- _PROBLEM DETAILS_: Find every line of the records that has "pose" and return it.

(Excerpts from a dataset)
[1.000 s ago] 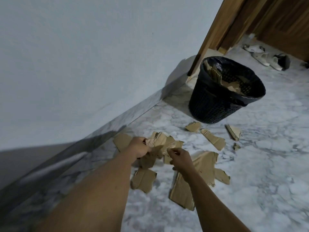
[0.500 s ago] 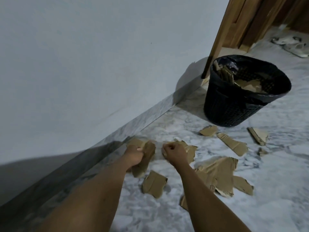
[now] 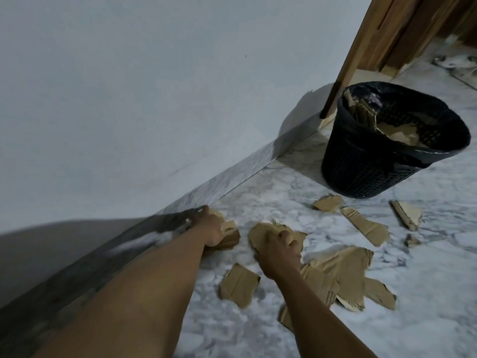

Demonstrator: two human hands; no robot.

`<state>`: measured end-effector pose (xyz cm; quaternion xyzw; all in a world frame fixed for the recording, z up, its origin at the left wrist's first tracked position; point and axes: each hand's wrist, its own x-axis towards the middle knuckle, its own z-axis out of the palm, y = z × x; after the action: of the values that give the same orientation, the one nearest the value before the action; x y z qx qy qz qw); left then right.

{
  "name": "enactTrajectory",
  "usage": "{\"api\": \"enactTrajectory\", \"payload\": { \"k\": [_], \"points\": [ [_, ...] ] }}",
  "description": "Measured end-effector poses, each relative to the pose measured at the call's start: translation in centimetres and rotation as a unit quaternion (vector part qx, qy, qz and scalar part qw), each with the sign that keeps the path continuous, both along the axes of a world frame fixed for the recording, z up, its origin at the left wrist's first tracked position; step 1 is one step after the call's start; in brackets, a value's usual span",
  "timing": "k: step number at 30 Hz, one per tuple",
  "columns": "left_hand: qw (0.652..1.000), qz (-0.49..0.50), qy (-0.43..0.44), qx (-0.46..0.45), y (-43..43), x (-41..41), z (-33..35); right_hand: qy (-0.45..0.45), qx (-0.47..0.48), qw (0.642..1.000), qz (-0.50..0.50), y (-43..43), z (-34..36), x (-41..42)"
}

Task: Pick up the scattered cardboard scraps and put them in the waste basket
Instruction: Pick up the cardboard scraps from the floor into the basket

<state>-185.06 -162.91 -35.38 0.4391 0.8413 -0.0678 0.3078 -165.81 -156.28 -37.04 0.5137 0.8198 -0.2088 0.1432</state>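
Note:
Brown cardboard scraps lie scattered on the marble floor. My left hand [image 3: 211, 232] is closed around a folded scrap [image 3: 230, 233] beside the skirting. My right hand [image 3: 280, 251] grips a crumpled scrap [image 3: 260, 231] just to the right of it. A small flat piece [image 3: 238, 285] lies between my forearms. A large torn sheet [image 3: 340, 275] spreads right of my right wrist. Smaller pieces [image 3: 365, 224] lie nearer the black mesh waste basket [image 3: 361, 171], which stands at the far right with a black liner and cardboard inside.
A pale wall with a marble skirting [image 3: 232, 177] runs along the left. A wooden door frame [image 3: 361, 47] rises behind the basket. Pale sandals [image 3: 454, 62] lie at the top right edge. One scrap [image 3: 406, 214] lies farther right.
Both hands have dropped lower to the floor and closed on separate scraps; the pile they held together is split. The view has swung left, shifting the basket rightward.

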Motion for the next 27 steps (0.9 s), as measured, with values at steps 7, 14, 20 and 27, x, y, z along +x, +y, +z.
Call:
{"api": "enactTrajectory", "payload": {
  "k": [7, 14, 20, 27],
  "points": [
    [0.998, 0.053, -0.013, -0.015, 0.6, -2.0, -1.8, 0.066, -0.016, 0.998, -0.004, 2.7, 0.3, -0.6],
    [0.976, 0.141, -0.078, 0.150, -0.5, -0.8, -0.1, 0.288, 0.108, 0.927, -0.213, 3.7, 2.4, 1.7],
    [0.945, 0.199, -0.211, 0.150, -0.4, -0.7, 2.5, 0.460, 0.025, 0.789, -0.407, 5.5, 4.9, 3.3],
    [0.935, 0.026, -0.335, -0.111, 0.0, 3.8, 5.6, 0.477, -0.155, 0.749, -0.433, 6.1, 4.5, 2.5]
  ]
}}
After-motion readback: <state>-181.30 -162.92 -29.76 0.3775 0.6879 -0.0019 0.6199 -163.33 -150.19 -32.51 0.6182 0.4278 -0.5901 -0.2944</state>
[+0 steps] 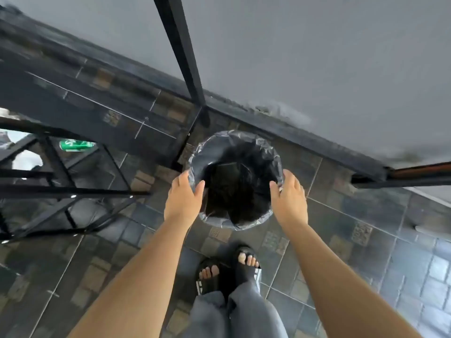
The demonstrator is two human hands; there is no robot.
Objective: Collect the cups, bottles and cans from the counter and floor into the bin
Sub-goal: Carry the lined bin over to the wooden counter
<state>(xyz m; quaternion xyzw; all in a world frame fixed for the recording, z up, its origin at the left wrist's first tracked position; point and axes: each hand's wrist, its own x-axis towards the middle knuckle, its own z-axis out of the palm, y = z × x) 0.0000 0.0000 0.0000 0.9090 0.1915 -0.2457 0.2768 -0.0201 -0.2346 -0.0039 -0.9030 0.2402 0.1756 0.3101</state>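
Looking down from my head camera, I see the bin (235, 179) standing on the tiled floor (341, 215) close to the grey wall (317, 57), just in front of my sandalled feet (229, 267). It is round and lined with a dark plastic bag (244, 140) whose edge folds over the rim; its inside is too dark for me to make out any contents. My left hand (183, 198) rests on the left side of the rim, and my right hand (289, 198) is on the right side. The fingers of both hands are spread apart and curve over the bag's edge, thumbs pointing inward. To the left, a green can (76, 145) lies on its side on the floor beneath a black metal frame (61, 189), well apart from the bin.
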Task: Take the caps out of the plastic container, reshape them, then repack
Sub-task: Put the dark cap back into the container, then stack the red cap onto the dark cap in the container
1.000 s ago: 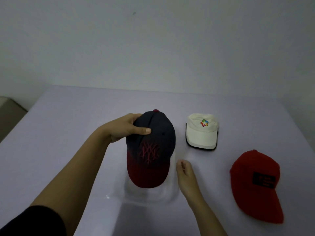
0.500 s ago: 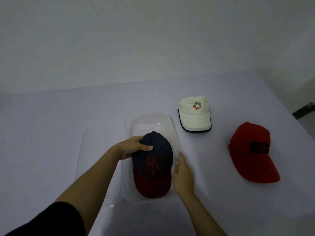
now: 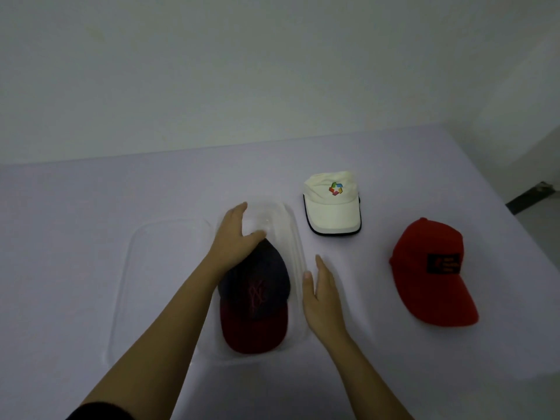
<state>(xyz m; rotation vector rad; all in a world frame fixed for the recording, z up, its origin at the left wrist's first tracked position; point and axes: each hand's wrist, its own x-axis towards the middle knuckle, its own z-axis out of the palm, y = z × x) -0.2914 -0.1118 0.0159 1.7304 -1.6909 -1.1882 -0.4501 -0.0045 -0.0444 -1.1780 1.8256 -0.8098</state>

- _REPLY_:
`<state>`: measured end-effector pose (xyz cm; quaternion xyzw; all in a world frame fixed for the recording, z up, its origin at the left wrist's first tracked position; point and axes: each hand's wrist, its own x-axis towards the middle knuckle, its own z-axis out of the palm, y = z × x; after the action: of the values that give the same orientation, the one nearest the value before the action; x y z qx qy qz qw); left then right.
  "description": "Measured end-effector poses, each relative to the pose measured at the call's start: translation in centimetres and rotation as a unit quaternion (vector part qx, qy, qz and scalar part qw), each with the sign that keeps the path continuous, both along the axes of a world frame fixed for the recording, z up, its origin at the left wrist's first tracked position; step 1 is one step after the call's start; in brackets, a value's usual span",

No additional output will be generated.